Task prompt =>
The entries below are to be reproduced in full, exactly as written.

Data excerpts =>
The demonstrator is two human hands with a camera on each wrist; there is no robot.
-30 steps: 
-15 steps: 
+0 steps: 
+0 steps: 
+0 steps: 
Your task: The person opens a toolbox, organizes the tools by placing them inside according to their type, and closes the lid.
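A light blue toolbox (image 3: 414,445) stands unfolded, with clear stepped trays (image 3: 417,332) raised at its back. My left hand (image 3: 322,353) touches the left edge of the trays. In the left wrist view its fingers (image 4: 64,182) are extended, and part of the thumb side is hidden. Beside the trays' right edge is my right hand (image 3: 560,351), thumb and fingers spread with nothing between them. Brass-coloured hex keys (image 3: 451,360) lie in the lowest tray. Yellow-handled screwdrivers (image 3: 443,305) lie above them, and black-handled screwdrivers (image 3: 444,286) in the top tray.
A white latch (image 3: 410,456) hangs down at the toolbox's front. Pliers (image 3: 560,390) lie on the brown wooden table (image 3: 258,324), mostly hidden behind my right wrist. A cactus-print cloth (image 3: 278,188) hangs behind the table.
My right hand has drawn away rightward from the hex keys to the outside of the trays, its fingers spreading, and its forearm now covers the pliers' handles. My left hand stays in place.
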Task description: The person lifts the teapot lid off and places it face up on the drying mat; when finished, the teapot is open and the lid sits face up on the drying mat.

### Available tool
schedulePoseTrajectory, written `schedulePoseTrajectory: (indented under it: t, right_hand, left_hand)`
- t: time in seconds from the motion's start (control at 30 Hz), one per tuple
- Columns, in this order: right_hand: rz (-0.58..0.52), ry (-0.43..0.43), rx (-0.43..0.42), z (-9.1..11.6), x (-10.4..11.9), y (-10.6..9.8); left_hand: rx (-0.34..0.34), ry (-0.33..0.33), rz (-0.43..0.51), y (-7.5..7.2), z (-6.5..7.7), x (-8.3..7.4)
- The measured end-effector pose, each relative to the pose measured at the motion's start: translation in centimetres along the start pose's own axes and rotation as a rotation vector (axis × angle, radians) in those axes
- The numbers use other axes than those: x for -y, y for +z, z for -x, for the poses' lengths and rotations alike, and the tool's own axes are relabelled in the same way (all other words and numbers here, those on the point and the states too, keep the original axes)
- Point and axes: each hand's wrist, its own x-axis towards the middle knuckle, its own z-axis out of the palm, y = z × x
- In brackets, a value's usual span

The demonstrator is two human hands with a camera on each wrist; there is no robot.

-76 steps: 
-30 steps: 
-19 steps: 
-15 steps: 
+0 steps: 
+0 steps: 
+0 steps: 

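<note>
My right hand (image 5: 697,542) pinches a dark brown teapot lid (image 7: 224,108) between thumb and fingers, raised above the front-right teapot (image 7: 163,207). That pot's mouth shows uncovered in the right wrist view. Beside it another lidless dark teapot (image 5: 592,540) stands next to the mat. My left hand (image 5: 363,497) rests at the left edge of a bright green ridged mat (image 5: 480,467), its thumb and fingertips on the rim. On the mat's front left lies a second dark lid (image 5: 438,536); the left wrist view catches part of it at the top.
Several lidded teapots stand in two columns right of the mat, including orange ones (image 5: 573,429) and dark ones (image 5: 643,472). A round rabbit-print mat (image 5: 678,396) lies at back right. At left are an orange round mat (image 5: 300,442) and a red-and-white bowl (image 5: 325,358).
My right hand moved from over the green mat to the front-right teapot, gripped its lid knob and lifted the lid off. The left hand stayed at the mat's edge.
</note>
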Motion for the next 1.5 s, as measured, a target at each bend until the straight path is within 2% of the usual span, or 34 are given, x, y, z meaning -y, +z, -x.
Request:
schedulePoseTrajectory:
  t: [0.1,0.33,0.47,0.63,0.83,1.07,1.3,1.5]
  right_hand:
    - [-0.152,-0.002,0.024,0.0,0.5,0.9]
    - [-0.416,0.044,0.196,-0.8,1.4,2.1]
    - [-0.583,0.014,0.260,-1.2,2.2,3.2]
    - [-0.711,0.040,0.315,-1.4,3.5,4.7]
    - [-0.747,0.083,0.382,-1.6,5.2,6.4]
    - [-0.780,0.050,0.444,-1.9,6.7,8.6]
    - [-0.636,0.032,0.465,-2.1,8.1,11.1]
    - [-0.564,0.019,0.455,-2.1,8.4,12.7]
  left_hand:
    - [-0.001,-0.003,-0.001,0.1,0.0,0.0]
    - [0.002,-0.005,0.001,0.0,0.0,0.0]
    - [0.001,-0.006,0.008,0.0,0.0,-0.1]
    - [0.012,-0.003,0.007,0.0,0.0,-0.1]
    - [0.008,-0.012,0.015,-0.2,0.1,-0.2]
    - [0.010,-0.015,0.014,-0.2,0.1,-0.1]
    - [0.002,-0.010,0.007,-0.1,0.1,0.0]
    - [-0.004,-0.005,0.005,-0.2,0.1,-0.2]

The completed task =>
The demonstrator is two human hands with a camera on each wrist; there is no robot.
-30 steps: 
-15 steps: 
+0 steps: 
+0 steps: 
+0 steps: 
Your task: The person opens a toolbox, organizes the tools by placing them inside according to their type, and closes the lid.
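A light blue toolbox (image 3: 414,445) stands unfolded, with clear stepped trays (image 3: 417,332) raised at its back. My left hand (image 3: 322,353) touches the left edge of the trays. In the left wrist view its fingers (image 4: 64,182) are extended, and part of the thumb side is hidden. Beside the trays' right edge is my right hand (image 3: 560,351), thumb and fingers spread with nothing between them. Brass-coloured hex keys (image 3: 451,360) lie in the lowest tray. Yellow-handled screwdrivers (image 3: 443,305) lie above them, and black-handled screwdrivers (image 3: 444,286) in the top tray.
A white latch (image 3: 410,456) hangs down at the toolbox's front. Pliers (image 3: 560,390) lie on the brown wooden table (image 3: 258,324), mostly hidden behind my right wrist. A cactus-print cloth (image 3: 278,188) hangs behind the table.
My right hand has drawn away rightward from the hex keys to the outside of the trays, its fingers spreading, and its forearm now covers the pliers' handles. My left hand stays in place.
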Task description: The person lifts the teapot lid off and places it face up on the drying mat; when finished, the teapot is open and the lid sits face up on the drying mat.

### Available tool
schedulePoseTrajectory, written `schedulePoseTrajectory: (indented under it: t, right_hand, left_hand)`
- t: time in seconds from the motion's start (control at 30 Hz), one per tuple
- Columns, in this order: right_hand: rz (-0.58..0.52), ry (-0.43..0.43), rx (-0.43..0.42), z (-9.1..11.6), x (-10.4..11.9), y (-10.6..9.8); left_hand: rx (-0.34..0.34), ry (-0.33..0.33), rz (-0.43..0.51), y (-7.5..7.2), z (-6.5..7.7), x (-8.3..7.4)
- The measured end-effector pose, each relative to the pose measured at the motion's start: translation in centimetres along the start pose's own axes and rotation as a rotation vector (axis × angle, radians) in those axes
- The numbers use other axes than those: x for -y, y for +z, z for -x, for the poses' lengths and rotations alike, and the tool's own axes are relabelled in the same way (all other words and numbers here, those on the point and the states too, keep the original axes)
- Point and axes: each hand's wrist, its own x-axis towards the middle knuckle, its own z-axis out of the palm, y = z × x
- In brackets, a value's usual span

The demonstrator is two human hands with a camera on each wrist; there is no robot.

-76 steps: 
-30 steps: 
-19 steps: 
-15 steps: 
+0 steps: 
+0 steps: 
+0 steps: 

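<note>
My right hand (image 5: 697,542) pinches a dark brown teapot lid (image 7: 224,108) between thumb and fingers, raised above the front-right teapot (image 7: 163,207). That pot's mouth shows uncovered in the right wrist view. Beside it another lidless dark teapot (image 5: 592,540) stands next to the mat. My left hand (image 5: 363,497) rests at the left edge of a bright green ridged mat (image 5: 480,467), its thumb and fingertips on the rim. On the mat's front left lies a second dark lid (image 5: 438,536); the left wrist view catches part of it at the top.
Several lidded teapots stand in two columns right of the mat, including orange ones (image 5: 573,429) and dark ones (image 5: 643,472). A round rabbit-print mat (image 5: 678,396) lies at back right. At left are an orange round mat (image 5: 300,442) and a red-and-white bowl (image 5: 325,358).
My right hand moved from over the green mat to the front-right teapot, gripped its lid knob and lifted the lid off. The left hand stayed at the mat's edge.
</note>
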Motion for the next 1.5 s, as measured, a target at each bend until the straight path is within 2% of the usual span, or 34 are given, x, y, z meaning -y, +z, -x.
Request:
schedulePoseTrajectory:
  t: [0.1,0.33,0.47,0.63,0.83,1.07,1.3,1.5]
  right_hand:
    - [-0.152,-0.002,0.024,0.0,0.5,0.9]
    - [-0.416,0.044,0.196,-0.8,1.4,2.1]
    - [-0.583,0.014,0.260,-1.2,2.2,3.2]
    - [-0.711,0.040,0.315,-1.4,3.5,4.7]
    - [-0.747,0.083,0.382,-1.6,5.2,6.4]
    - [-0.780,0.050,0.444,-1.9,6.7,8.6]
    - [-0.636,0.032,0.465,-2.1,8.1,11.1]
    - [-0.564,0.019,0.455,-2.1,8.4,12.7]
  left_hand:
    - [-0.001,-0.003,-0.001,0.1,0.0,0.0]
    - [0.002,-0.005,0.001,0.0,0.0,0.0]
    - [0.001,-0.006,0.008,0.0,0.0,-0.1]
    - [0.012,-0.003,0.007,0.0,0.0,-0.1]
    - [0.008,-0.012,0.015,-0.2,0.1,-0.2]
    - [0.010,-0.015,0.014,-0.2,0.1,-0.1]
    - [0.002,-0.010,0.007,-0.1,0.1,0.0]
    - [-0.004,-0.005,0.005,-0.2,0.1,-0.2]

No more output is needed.